The irony was that the value proposition benefited people with hearing over
those with limited or none.

I’m going to try and just list very simple issues with your “read the
subtitles” vs my “write an article” desire:

* reading a subtitles is slower than reading block text, both due to implicit blocking that most people use while reading (vs explicit blocking of trained speed readers). * reading is outright harder due to the text being on moving backgrounds (this is probably limiting your comfortable reading speed). * the video is meant to be providing relevant examples, but this means you are forcing the reader to try and do two visually demanding tasks at once: reading the text, and watching the video, and by default the text is overlaid on top of the video. This also further contributes to the slower than normal reading speed. * bandwidth: to read the subtitles I need to be watching, and therefore downloading, the video, and the audio. Also it means I’m downloading video content that I have literally no need for: the graphics that fill in the time between examples.

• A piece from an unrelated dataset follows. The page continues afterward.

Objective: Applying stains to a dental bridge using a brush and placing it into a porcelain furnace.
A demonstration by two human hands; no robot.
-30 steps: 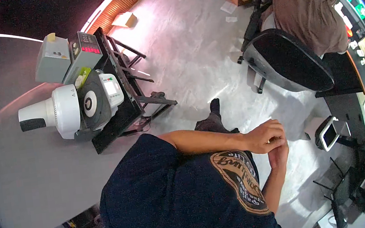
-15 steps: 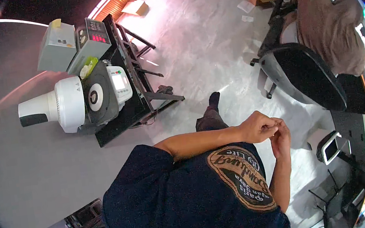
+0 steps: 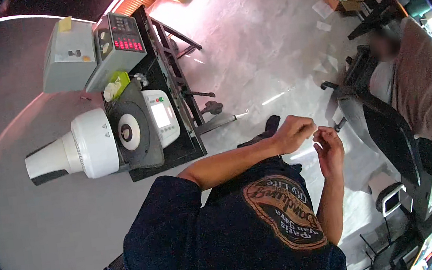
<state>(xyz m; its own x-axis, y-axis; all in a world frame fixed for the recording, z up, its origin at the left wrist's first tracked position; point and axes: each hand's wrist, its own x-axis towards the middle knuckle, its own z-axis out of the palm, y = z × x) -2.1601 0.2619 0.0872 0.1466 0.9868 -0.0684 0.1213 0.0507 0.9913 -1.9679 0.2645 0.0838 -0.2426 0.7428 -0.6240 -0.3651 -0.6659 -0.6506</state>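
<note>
Above the pale floor (image 3: pixel 249 50), both hands, left (image 3: pixel 294 132) and right (image 3: pixel 330 148), pinch something tiny between their curled fingertips.

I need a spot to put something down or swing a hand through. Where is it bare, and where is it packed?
Bare: the pale floor between the black equipment stand and the black chair. Crowded: the stand top, filled by the white machine and grey control boxes; the right edge, chair and desks. Both hands, left hand and right hand, are close together.

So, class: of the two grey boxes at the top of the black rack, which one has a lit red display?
The right-hand grey box, with red lights on its face; the left grey box beside it shows none.
</note>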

Note I’m not attacking the content, but rather than presentation of that
content.

------
LoSboccacc
another great example is patapon, a rhythm game that's still quite accessible
thanks to the border visual cues about the beat to follow, i.e.

[https://www.youtube.com/watch?v=hrK-
yfRlrZE](https://www.youtube.com/watch?v=hrK-yfRlrZE)

------
ARayOutOfBounds
Very interesting video! Thanks for the share! It's a point I'd never
considered...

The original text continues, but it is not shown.